Кибрит сделала легкое движение, и Пал Палыч его уловил:
– Неужели что-то надумала?
– Не исключено. Но для этого надо ехать в Москву. Есть так называемый способ мультгрупп. Если Миловидова скажет, что в тот день ел ее муж… Понимаете, по микроэлементам в крови можно обнаружить остаточные следы пищи, которую человек принимал незадолго до смерти.
– Серьезно? – поднял брови Томин. – Кофе и бу­терброд с сыром переходят в кровь?

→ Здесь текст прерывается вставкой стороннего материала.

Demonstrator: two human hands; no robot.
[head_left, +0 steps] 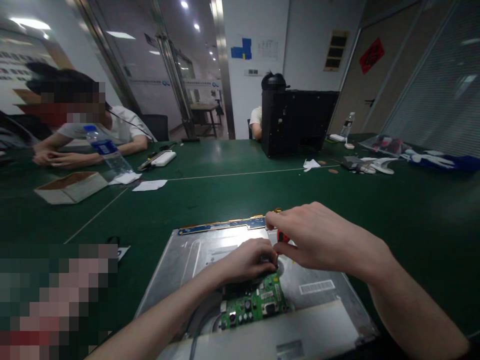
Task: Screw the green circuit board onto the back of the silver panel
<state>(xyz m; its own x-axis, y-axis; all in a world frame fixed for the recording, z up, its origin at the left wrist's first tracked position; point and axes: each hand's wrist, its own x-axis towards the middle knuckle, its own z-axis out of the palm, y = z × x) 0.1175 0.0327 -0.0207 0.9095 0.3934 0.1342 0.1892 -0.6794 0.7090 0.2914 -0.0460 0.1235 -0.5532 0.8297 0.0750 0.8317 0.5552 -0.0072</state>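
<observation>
A flat metal display panel (318, 305) lies on the table in front of me, with a green circuit board (251, 302) on its middle. Fingers of my right hand (326, 240) are wrapped round the red and black handle of a screwdriver (282, 237), above the far edge of that board. Right beside it, my left hand (247, 260) rests low over the board's upper end, fingers curled together near the screwdriver's lower end. What those fingers pinch, if anything, is hidden. Along the panel's far edge runs a narrow blue circuit strip (221, 228).
On the green table (210, 195) stand an open box (73, 189) and a tilted water bottle (108, 150) at left. A black monitor (300, 122) stands at the back; gloves (375, 164) lie right. Two people sit across, and a blurred-out patch covers the lower left.
</observation>
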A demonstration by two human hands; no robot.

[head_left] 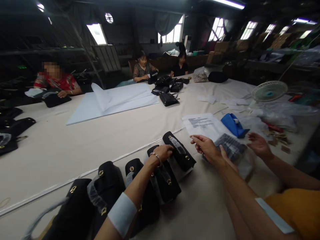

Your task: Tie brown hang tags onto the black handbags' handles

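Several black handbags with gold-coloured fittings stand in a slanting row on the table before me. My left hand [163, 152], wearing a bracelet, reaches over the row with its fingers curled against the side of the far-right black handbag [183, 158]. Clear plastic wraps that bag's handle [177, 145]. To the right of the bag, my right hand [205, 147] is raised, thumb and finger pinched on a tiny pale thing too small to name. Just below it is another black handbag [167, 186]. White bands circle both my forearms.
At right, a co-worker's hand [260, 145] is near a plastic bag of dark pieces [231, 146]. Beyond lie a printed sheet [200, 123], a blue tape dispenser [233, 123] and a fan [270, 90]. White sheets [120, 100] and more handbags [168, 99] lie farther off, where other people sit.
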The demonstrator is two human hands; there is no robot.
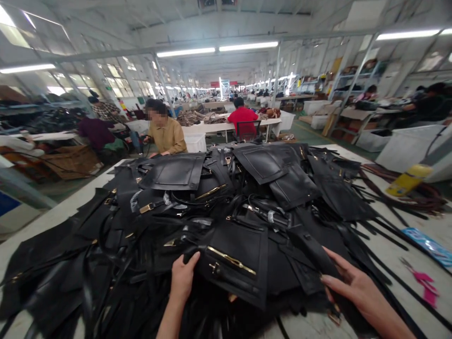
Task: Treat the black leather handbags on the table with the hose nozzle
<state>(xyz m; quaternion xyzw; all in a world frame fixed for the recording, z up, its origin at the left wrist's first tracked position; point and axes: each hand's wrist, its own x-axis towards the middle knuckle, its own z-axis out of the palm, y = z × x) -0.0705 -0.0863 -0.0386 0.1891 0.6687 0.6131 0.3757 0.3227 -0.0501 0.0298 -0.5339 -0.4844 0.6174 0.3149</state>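
Note:
A black leather panel (243, 249) with a gold zipper lies in front of me on a large heap of black leather pieces (134, 235) with straps and gold buckles. My left hand (184, 278) is closed on the left edge of this panel, thumb on top. To the right, my right hand (349, 287) grips a wide black strap (312, 247) between thumb and fingers. A gold buckle (334, 316) hangs below that hand. Part of the strap passes in front of my right palm.
Pink-handled snips (425, 285), a blue packet (429, 245) and a yellow bottle (409, 180) lie on the table (441, 216) at the right, near brown straps. Across the heap is a person in a tan jacket (167, 134); a person in red (243, 122) sits farther back.

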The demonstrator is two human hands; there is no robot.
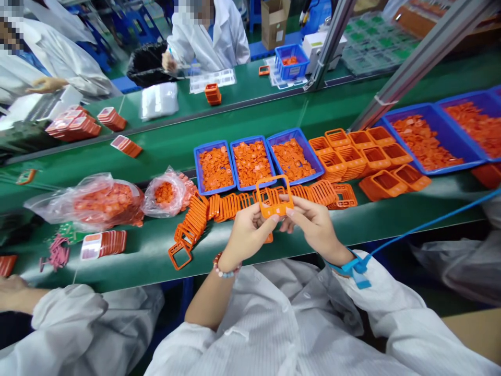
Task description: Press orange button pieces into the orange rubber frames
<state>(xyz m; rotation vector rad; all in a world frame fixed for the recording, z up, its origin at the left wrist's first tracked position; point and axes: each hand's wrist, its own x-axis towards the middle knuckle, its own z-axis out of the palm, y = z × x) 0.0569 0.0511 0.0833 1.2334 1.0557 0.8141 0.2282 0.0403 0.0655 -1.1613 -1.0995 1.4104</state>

– Да, она будет другой, чем если пил чай. Методика опубликована давно, и я все мечтала попробовать.
– Хорошо, поезжай в Москву, – решил Пал Палыч.
Постучав, вошла Миловидова.
– Я еще нужна?
– Понимаю, что тяжко, Алена Дмитриевна, но еще несколько вопросов.
– Спасибо, что сочувствуете, Пал Палыч… Так мы были счастливы, так счастливы! Зачем мне теперь жить?
Все молчали, не находя слов утешения.
Если б они видели эту женщину поздним вечером того же дня!

* * *
Сияющая, румяная ворвалась она в дачный домик и попала в объятия мужчины, с которым не так давно вела мучительный разговор в аллее за Дворцом культуры.
– Милый, Горобца арестовали!
– Гора с плеч!
– Я опознала рубашку, и его арестовали!
– Вот видишь, все развивается по намеченному плану!
– Не сглазь, поплюй… Ой, до чего же я соскучилась!
– Как прошло с рубашкой и вообще? – Мужчине не терпелось узнать подробности.
Миловидова пересказала все, что ей запомнилось из последних событий. Он жадно слушал.
– Ты знаешь, я очень красиво страдаю, – похваста­лась она.